**Activity:** Omit every picture, and retype the lines that run from the beginning of the data below through the line containing "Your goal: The", inclusive.

**Collected data:**
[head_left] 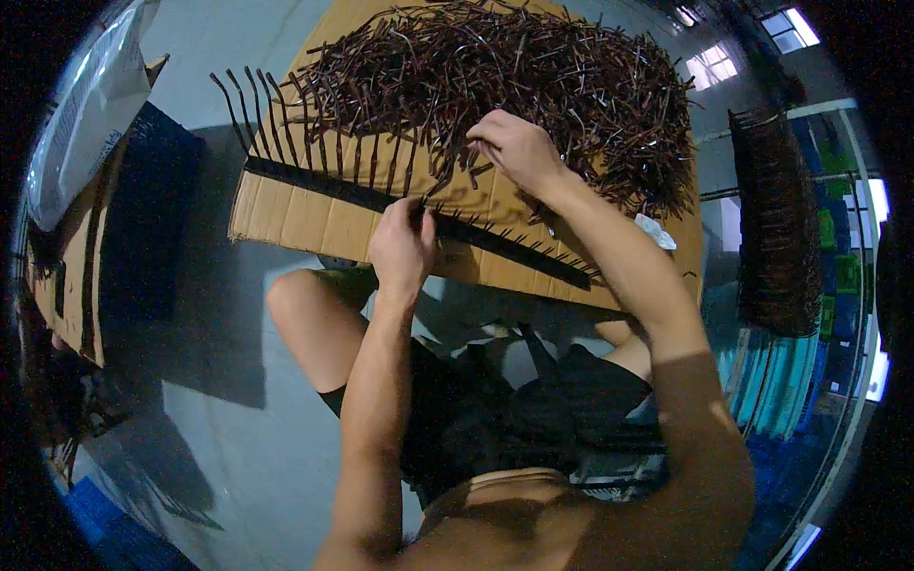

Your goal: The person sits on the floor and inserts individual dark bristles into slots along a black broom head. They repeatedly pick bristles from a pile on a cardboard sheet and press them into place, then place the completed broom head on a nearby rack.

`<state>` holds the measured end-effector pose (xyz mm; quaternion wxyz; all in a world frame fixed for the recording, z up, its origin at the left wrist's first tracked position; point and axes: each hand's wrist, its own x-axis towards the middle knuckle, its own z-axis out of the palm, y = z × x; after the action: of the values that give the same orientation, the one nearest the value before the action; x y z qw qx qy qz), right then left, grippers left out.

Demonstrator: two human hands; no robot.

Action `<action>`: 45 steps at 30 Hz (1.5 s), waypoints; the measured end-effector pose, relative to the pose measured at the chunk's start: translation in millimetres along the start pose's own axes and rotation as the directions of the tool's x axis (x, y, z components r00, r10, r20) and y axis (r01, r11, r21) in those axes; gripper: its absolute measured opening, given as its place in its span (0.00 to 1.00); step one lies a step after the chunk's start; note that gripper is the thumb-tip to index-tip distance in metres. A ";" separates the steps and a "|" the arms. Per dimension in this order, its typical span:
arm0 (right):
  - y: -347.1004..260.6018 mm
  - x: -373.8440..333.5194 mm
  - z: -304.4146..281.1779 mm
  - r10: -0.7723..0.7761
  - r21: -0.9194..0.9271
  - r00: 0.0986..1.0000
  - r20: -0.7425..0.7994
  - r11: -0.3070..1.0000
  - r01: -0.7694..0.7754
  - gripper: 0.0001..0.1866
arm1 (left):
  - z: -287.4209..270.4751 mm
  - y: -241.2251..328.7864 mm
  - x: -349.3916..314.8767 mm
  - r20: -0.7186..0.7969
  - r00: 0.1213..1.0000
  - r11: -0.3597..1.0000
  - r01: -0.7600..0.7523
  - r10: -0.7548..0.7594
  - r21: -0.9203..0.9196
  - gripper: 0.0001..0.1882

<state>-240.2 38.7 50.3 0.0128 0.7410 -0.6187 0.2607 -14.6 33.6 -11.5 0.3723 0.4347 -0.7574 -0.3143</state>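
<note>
A long black strip [519,249] lies slantwise on the cardboard [305,217] in front of me. Brown twig-like sticks [324,147] stand in a row along its left part, while short thin spikes stick out along its right part. My left hand [400,246] is closed on the strip near its middle, beside the last upright stick. My right hand [519,152] hovers at the near edge of a big heap of loose brown sticks [505,71]. Its fingers are curled and pinched together; whatever they hold, if anything, cannot be made out.
The cardboard rests just beyond my bent knees. A crumpled white scrap [655,231] lies at its right side. On the left are a clear plastic bag [90,114] and a cardboard box [81,285]. Dark bundled strands [776,224] hang at the right, above turquoise items [776,381].
</note>
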 end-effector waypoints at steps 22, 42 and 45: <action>-76.5 -38.6 38.7 0.495 0.651 0.857 0.143 0.605 -0.458 0.08 | -0.7 6.6 1.6 0.031 0.998 0.996 0.053 -0.055 0.067 0.07; -75.7 -26.3 34.3 0.286 0.613 0.957 0.050 0.748 -0.255 0.11 | 1.9 4.3 3.4 0.023 0.999 0.998 0.029 -0.031 0.058 0.08; -77.6 -27.6 35.4 0.393 0.670 0.918 0.045 0.670 -0.319 0.08 | 0.3 4.3 3.3 0.023 0.999 0.998 0.026 -0.028 0.057 0.07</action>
<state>-158.2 69.9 32.1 -0.2713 0.5463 -0.6155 0.4991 -17.8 32.5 -7.3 0.3463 0.4516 -0.7645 -0.3027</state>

**Output of the exercise:**
[head_left] 

Your goal: The person sits on the floor and inserts individual dark bristles into slots along a black broom head. They repeatedly pick bristles from a pile on a cardboard sheet and press them into place, then place the completed broom head on a nearby rack.

Nothing remains to add to the output.